_What the task requires_.
Leave out every picture and set down, exactly, the lines below from the one holding "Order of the" up to and including the one holding "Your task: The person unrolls".

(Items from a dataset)
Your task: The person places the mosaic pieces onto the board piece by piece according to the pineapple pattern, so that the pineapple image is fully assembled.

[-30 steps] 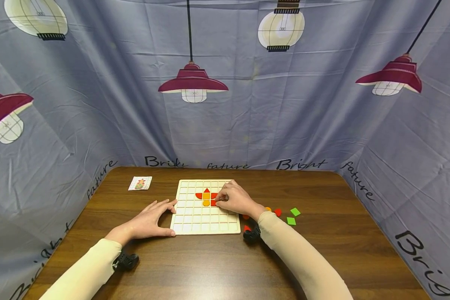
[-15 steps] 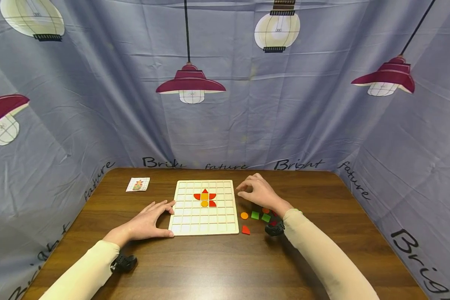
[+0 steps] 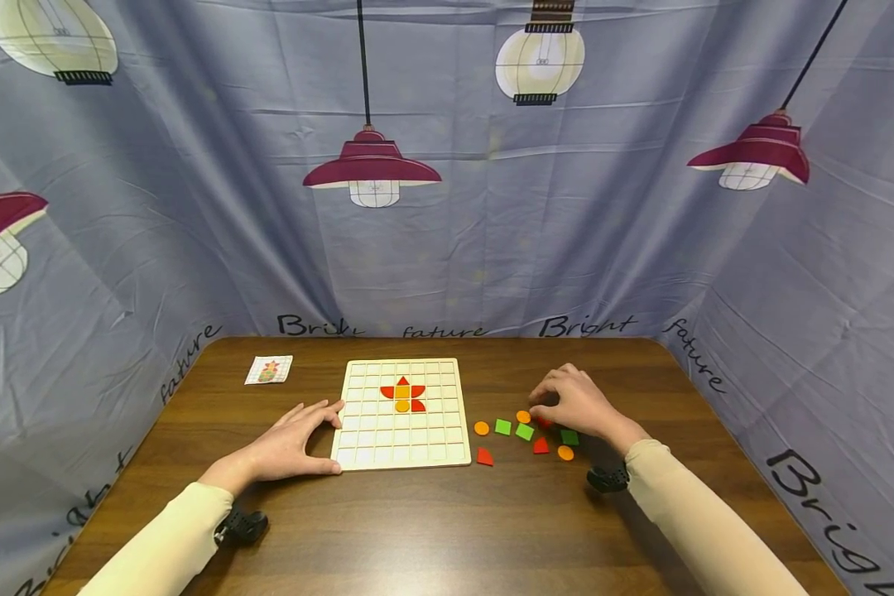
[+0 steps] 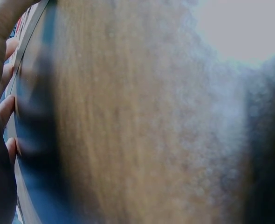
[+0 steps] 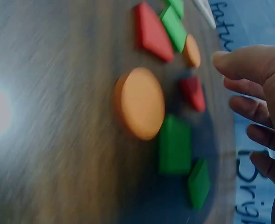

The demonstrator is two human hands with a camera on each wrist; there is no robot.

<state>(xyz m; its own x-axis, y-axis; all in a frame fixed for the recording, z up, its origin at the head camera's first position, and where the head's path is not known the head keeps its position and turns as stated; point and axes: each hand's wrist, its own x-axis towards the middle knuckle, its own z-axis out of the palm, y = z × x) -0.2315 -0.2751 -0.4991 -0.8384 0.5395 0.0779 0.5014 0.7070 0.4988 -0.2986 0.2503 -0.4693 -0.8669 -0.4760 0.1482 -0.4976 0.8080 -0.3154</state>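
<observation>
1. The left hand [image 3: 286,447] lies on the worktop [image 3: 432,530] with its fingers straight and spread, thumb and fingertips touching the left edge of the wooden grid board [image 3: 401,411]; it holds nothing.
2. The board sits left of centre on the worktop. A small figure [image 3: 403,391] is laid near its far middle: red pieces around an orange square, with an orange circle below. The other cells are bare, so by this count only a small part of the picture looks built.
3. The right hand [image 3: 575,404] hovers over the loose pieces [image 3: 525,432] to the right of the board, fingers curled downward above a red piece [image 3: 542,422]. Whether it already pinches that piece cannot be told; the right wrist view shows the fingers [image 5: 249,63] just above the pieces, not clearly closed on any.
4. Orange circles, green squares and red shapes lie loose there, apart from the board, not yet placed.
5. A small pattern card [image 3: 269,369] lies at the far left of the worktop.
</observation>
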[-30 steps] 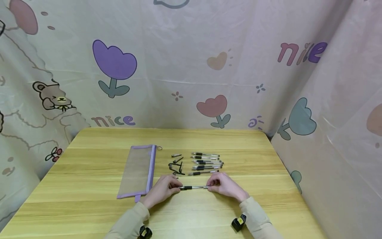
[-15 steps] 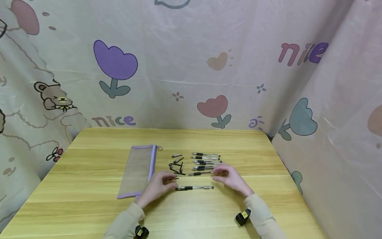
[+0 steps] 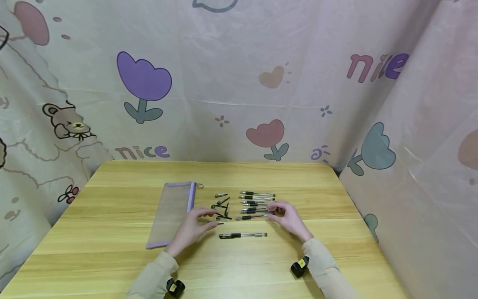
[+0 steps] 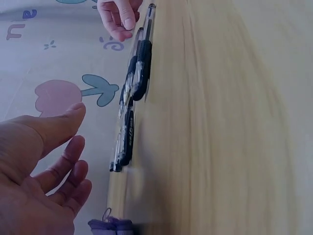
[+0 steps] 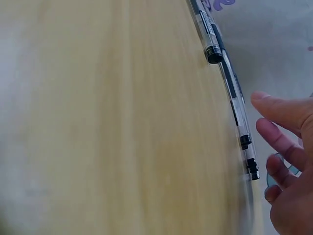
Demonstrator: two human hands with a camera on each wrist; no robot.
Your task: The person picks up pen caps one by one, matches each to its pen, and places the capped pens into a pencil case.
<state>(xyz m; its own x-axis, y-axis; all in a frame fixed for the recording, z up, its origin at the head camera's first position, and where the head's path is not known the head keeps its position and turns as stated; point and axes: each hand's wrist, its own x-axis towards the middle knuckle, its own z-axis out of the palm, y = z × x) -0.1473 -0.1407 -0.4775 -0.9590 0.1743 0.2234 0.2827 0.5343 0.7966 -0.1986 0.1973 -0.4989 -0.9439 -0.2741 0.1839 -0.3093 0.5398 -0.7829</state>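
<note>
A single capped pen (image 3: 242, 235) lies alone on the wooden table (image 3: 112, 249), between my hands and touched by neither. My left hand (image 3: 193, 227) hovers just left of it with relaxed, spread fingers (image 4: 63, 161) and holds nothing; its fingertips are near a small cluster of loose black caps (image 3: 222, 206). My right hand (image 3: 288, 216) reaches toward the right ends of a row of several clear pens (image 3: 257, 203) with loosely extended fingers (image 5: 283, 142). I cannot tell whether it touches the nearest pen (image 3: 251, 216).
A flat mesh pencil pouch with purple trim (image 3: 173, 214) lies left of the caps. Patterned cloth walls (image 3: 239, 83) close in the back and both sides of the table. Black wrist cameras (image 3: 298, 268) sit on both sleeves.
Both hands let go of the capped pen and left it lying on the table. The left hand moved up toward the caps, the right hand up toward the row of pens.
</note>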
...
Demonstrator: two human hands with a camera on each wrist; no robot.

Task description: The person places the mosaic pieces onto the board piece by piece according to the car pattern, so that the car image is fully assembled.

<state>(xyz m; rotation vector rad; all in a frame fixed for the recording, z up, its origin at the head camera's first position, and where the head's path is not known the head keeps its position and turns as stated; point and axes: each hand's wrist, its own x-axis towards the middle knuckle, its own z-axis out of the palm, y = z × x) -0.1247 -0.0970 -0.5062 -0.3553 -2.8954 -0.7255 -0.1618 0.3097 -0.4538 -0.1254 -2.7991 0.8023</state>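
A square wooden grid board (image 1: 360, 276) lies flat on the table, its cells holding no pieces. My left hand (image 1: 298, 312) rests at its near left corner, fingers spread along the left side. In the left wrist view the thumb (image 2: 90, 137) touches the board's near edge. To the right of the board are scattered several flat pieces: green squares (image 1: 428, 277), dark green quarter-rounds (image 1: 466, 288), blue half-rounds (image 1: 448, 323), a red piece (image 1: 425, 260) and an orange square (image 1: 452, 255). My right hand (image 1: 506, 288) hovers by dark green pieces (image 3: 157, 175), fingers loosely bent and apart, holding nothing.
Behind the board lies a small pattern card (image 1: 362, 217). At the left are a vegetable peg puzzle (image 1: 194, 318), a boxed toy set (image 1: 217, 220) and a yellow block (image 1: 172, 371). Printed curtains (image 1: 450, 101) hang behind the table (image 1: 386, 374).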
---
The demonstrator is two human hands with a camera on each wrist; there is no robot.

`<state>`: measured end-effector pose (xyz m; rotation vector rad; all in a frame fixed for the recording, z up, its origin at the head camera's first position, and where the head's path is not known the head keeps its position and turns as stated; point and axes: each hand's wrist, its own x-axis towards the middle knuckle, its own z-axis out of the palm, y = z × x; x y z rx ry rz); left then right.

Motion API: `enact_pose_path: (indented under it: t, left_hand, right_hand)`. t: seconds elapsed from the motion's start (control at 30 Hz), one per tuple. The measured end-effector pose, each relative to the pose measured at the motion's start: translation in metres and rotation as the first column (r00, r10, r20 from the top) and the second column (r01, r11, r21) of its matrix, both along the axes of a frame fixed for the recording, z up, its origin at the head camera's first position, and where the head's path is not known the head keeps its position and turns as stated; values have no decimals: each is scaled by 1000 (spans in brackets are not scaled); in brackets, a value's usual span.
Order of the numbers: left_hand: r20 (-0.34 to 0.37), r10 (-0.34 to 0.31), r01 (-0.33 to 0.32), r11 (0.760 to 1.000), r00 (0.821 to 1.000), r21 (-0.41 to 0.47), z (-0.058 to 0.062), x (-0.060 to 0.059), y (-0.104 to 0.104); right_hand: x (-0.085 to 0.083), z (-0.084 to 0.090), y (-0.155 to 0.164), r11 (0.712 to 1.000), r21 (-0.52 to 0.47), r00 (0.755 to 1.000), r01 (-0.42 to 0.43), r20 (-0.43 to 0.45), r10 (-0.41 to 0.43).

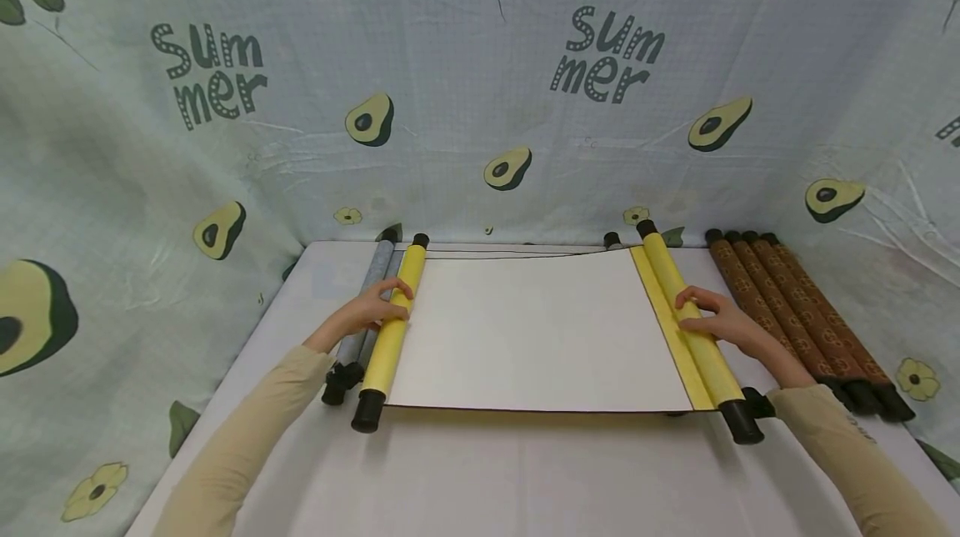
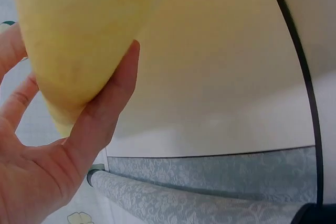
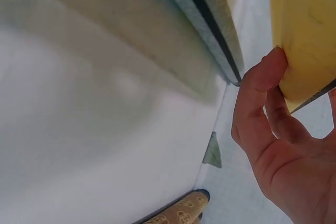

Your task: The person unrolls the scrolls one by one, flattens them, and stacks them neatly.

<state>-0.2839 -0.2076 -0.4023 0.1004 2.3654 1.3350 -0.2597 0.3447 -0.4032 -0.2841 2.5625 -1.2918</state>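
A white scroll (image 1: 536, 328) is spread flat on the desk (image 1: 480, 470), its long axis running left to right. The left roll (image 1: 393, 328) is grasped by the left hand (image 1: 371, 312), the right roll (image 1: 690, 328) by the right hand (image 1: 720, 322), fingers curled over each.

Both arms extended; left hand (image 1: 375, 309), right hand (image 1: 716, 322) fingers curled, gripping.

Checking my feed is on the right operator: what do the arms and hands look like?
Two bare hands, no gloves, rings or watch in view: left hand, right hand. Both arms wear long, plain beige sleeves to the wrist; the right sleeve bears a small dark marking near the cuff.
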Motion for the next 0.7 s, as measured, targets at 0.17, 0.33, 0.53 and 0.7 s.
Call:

_Task response_.
Order of the numbers: left_hand: r20 (-0.34 to 0.37), r10 (-0.34 to 0.31), r01 (-0.33 to 0.32), r11 (0.760 to 1.000), r00 (0.821 to 1.000), r21 (-0.41 to 0.47), z (-0.058 to 0.062), x (-0.060 to 0.059), y (-0.104 to 0.104); right_hand: x (-0.085 to 0.083), z (-0.084 to 0.090), y (-0.155 to 0.164), r11 (0.712 to 1.000), r21 (-0.52 to 0.47), r00 (0.755 to 1.000), r01 (-0.42 to 0.43), r20 (-0.43 to 0.45), r10 (-0.41 to 0.43).


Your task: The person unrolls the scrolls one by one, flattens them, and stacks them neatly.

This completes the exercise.